▶ **WHAT THE TASK REQUIRES**
What follows is a set of records. Repeat them word for word.

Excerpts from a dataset
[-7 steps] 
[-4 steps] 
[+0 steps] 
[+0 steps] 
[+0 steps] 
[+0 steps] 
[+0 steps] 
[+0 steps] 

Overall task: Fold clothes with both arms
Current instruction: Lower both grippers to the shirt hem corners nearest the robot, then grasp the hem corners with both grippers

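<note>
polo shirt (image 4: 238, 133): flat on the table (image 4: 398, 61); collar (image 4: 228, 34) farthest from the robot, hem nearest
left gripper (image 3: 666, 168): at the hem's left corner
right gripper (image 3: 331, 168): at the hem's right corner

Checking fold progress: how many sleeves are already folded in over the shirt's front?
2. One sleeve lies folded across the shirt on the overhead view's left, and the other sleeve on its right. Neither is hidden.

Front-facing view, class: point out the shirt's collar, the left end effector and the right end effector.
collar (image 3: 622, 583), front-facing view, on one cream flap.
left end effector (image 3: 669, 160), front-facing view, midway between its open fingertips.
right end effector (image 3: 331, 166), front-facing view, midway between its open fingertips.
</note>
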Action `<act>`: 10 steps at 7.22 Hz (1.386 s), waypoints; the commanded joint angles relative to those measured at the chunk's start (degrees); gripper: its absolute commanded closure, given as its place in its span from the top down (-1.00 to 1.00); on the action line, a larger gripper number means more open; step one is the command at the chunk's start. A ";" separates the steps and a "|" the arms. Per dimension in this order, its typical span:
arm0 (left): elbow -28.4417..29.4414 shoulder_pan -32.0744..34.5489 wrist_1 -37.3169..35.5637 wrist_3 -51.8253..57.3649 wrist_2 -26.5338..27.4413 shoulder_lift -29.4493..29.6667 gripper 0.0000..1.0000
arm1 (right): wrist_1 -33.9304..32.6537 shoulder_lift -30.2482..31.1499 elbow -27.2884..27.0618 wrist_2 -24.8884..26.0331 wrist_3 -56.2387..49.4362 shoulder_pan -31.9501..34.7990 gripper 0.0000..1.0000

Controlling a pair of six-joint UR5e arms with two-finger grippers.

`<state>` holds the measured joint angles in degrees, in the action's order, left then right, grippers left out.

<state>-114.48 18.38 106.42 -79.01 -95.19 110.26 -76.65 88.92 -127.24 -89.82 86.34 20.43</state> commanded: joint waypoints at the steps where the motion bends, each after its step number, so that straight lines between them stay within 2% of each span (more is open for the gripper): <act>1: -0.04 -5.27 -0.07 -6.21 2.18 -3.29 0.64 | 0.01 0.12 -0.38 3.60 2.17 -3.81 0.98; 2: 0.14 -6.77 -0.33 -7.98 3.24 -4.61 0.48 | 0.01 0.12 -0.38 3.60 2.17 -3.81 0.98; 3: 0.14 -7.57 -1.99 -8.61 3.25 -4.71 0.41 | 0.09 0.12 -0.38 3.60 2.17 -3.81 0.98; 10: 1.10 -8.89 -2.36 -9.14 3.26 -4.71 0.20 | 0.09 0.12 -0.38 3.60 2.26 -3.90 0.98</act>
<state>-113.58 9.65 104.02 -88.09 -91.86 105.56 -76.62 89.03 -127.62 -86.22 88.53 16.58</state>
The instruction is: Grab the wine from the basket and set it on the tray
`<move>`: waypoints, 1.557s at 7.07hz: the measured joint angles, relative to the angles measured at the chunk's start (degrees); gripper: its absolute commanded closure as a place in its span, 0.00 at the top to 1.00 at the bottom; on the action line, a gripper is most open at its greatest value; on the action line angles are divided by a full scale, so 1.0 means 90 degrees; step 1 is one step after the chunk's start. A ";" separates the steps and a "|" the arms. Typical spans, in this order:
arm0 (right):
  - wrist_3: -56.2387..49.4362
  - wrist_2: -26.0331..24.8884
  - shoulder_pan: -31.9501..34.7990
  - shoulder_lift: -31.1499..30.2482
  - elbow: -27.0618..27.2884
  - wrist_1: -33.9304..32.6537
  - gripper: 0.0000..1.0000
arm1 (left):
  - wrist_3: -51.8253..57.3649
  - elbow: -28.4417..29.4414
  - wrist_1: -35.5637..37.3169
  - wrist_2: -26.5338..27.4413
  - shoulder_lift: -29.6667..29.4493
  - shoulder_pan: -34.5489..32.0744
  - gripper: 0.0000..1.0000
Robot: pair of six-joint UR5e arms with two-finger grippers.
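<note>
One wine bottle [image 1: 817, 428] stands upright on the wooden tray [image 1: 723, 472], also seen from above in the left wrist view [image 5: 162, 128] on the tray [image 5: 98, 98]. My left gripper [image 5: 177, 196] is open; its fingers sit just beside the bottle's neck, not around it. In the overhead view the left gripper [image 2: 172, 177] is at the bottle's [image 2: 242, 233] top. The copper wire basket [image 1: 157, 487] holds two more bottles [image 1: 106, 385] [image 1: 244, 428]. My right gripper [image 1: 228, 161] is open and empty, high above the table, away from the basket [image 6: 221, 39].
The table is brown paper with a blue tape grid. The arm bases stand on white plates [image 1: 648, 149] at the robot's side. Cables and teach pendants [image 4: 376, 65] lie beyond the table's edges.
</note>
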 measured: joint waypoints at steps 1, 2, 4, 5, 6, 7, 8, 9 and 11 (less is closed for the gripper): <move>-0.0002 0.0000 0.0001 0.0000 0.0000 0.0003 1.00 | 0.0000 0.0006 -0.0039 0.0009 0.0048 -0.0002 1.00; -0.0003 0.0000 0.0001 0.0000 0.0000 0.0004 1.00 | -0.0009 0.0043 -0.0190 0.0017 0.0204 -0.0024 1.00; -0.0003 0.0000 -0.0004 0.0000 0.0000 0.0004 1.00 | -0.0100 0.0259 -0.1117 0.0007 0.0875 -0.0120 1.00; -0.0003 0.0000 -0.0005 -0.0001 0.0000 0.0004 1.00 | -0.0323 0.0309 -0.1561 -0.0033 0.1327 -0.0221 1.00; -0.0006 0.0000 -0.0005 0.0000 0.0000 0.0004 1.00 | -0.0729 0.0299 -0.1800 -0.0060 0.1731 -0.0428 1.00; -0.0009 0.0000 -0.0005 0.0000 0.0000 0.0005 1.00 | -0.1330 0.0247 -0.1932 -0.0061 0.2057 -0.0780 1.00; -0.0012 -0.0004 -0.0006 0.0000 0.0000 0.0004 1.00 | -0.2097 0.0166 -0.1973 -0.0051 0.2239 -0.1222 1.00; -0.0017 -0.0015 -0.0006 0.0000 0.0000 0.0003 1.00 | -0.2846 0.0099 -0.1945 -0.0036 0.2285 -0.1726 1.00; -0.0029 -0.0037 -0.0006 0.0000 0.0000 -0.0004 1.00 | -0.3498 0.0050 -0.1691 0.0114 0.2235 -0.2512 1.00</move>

▶ **OUTPUT FOR THIS TASK**
[-7 steps] 
[-4 steps] 
[+0 steps] 
[+0 steps] 
[+0 steps] 
[+0 steps] 
[+0 steps] 
[+0 steps] 

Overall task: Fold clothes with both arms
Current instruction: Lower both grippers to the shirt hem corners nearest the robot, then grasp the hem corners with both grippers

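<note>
polo shirt (image 4: 238, 133): flat on the table (image 4: 398, 61); collar (image 4: 228, 34) farthest from the robot, hem nearest
left gripper (image 3: 666, 168): at the hem's left corner
right gripper (image 3: 331, 168): at the hem's right corner

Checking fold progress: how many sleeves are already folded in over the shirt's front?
2. One sleeve lies folded across the shirt on the overhead view's left, and the other sleeve on its right. Neither is hidden.

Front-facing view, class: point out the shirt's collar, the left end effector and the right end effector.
collar (image 3: 622, 583), front-facing view, on one cream flap.
left end effector (image 3: 669, 160), front-facing view, midway between its open fingertips.
right end effector (image 3: 331, 166), front-facing view, midway between its open fingertips.
</note>
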Action `<act>`: 10 steps at 7.22 Hz (1.386 s), waypoints; the commanded joint angles relative to those measured at the chunk's start (degrees); gripper: its absolute commanded closure, given as its place in its span from the top down (-1.00 to 1.00); on the action line, a larger gripper number means more open; step one is the command at the chunk's start. A ";" separates the steps and a "|" the arms. Per dimension in this order, its typical span:
arm0 (left): elbow -28.4417..29.4414 shoulder_pan -32.0744..34.5489 wrist_1 -37.3169..35.5637 wrist_3 -51.8253..57.3649 wrist_2 -26.5338..27.4413 shoulder_lift -29.4493..29.6667 gripper 0.0000..1.0000
arm1 (right): wrist_1 -33.9304..32.6537 shoulder_lift -30.2482..31.1499 elbow -27.2884..27.0618 wrist_2 -24.8884..26.0331 wrist_3 -56.2387..49.4362 shoulder_pan -31.9501..34.7990 gripper 0.0000..1.0000

Controlling a pair of six-joint UR5e arms with two-finger grippers.

`<state>` holds the measured joint angles in degrees, in the action's order, left then right, grippers left out.

<state>-114.48 18.38 106.42 -79.01 -95.19 110.26 -76.65 88.92 -127.24 -89.82 86.34 20.43</state> commanded: joint waypoints at the steps where the motion bends, each after its step number, so that straight lines between them stay within 2% of each span (more is open for the gripper): <act>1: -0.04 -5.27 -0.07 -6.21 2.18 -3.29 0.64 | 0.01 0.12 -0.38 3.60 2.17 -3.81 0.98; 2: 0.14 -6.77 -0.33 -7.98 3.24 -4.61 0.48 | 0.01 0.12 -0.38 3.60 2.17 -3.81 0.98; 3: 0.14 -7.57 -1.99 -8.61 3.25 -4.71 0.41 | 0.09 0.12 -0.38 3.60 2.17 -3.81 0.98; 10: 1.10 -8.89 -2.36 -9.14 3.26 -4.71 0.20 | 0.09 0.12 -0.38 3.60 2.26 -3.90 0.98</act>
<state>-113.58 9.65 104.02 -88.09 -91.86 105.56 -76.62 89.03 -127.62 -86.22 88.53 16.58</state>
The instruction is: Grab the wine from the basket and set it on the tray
`<move>`: waypoints, 1.557s at 7.07hz: the measured joint angles, relative to the angles measured at the chunk's start (degrees); gripper: its absolute commanded closure as a place in its span, 0.00 at the top to 1.00 at the bottom; on the action line, a gripper is most open at its greatest value; on the action line angles are divided by a full scale, so 1.0 means 90 degrees; step 1 is one step after the chunk's start. A ";" separates the steps and a "|" the arms. Typical spans, in this order:
arm0 (right):
  - wrist_3: -56.2387..49.4362
  - wrist_2: -26.0331..24.8884
  - shoulder_pan: -31.9501..34.7990
  - shoulder_lift: -31.1499..30.2482
  - elbow: -27.0618..27.2884
  - wrist_1: -33.9304..32.6537
  - gripper: 0.0000..1.0000
arm1 (left):
  - wrist_3: -51.8253..57.3649
  - elbow: -28.4417..29.4414
  - wrist_1: -35.5637..37.3169
  - wrist_2: -26.5338..27.4413
  - shoulder_lift: -29.6667..29.4493
  - shoulder_pan: -34.5489..32.0744
  - gripper: 0.0000..1.0000
Robot: pair of six-joint UR5e arms with two-finger grippers.
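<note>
One wine bottle [image 1: 817, 428] stands upright on the wooden tray [image 1: 723, 472], also seen from above in the left wrist view [image 5: 162, 128] on the tray [image 5: 98, 98]. My left gripper [image 5: 177, 196] is open; its fingers sit just beside the bottle's neck, not around it. In the overhead view the left gripper [image 2: 172, 177] is at the bottle's [image 2: 242, 233] top. The copper wire basket [image 1: 157, 487] holds two more bottles [image 1: 106, 385] [image 1: 244, 428]. My right gripper [image 1: 228, 161] is open and empty, high above the table, away from the basket [image 6: 221, 39].
The table is brown paper with a blue tape grid. The arm bases stand on white plates [image 1: 648, 149] at the robot's side. Cables and teach pendants [image 4: 376, 65] lie beyond the table's edges.
</note>
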 measured: joint waypoints at steps 1, 2, 4, 5, 6, 7, 8, 9 and 11 (less is closed for the gripper): <move>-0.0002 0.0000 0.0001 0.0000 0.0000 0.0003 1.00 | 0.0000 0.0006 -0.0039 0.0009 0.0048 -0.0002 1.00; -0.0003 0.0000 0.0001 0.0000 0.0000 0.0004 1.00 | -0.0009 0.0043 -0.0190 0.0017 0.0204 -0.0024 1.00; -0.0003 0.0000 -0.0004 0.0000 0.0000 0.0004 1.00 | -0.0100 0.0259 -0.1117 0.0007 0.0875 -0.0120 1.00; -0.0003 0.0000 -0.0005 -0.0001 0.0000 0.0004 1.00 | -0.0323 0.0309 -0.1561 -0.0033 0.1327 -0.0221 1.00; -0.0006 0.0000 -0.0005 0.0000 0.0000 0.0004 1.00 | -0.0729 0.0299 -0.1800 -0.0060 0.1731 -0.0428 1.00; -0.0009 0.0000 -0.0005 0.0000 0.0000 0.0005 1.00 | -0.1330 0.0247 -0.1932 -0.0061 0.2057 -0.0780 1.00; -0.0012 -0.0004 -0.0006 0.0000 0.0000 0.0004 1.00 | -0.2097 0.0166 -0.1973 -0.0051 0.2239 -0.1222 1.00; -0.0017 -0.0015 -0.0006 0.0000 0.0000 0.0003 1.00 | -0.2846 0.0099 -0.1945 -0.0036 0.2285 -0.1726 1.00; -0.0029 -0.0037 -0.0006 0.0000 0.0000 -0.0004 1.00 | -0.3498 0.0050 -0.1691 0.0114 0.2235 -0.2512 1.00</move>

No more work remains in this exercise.